Instructions to follow →
Please find every line of the listing below where "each" occurs and copy it.

Provided data →

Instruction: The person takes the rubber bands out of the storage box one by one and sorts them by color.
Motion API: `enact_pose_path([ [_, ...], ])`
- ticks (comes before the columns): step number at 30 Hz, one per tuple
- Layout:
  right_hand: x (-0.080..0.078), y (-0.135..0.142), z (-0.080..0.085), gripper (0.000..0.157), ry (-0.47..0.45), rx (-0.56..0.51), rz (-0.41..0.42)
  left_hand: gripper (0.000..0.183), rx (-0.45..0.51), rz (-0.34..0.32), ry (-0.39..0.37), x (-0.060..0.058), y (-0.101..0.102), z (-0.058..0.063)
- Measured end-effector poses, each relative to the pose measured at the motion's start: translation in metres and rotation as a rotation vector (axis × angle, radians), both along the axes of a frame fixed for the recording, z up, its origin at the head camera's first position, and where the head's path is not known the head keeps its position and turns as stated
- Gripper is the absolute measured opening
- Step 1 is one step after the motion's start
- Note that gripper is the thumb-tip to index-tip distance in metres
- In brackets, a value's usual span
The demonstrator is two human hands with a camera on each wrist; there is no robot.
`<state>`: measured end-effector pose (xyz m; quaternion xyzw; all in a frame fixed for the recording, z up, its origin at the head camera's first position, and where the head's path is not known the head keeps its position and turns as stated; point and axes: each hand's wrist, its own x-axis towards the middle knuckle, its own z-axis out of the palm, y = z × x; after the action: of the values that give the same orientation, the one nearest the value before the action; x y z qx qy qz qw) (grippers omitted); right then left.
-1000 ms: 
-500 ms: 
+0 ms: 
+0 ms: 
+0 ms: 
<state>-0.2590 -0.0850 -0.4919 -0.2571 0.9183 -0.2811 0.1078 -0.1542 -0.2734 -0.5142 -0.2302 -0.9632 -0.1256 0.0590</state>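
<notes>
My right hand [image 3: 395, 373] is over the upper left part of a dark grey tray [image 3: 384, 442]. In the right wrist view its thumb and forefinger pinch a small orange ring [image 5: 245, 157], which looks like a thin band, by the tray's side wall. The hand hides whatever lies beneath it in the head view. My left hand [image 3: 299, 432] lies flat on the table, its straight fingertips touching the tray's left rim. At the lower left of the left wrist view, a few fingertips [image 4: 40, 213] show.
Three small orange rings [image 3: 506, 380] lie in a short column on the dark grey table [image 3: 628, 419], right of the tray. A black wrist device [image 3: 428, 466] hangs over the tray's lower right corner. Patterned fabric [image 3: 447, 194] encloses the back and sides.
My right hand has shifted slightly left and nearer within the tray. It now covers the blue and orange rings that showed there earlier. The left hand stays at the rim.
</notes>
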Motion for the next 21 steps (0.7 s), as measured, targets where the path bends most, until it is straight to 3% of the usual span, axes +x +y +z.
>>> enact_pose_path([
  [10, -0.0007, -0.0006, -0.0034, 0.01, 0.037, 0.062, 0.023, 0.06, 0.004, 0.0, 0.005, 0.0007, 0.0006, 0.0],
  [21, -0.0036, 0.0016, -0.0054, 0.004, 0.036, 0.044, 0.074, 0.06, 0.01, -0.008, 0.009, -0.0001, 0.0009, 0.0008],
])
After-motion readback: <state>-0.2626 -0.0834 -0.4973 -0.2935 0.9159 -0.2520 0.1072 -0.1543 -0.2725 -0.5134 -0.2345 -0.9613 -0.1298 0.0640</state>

Solution to this problem →
- Measured end-effector poses, each relative to the pose measured at the motion's start: translation in metres and rotation as a rotation vector (axis × angle, radians), both along the axes of a frame fixed for the recording, z up, its origin at the head camera's first position, and where the head's path is not known the head keeps its position and turns as stated
The demonstrator is two human hands with a camera on each wrist; there is no robot.
`<state>`: measured end-effector pose (xyz m; quaternion xyzw; all in a frame fixed for the recording, z up, its origin at the head camera's first position, and where the head's path is not known the head keeps its position and turns as stated; point and axes: each hand's wrist, its own x-axis towards the middle knuckle, its own z-axis out of the palm, y = z × x; after the action: of the values that give the same orientation, the one nearest the value before the action; x y z qx qy qz qw) (grippers omitted); right then left.

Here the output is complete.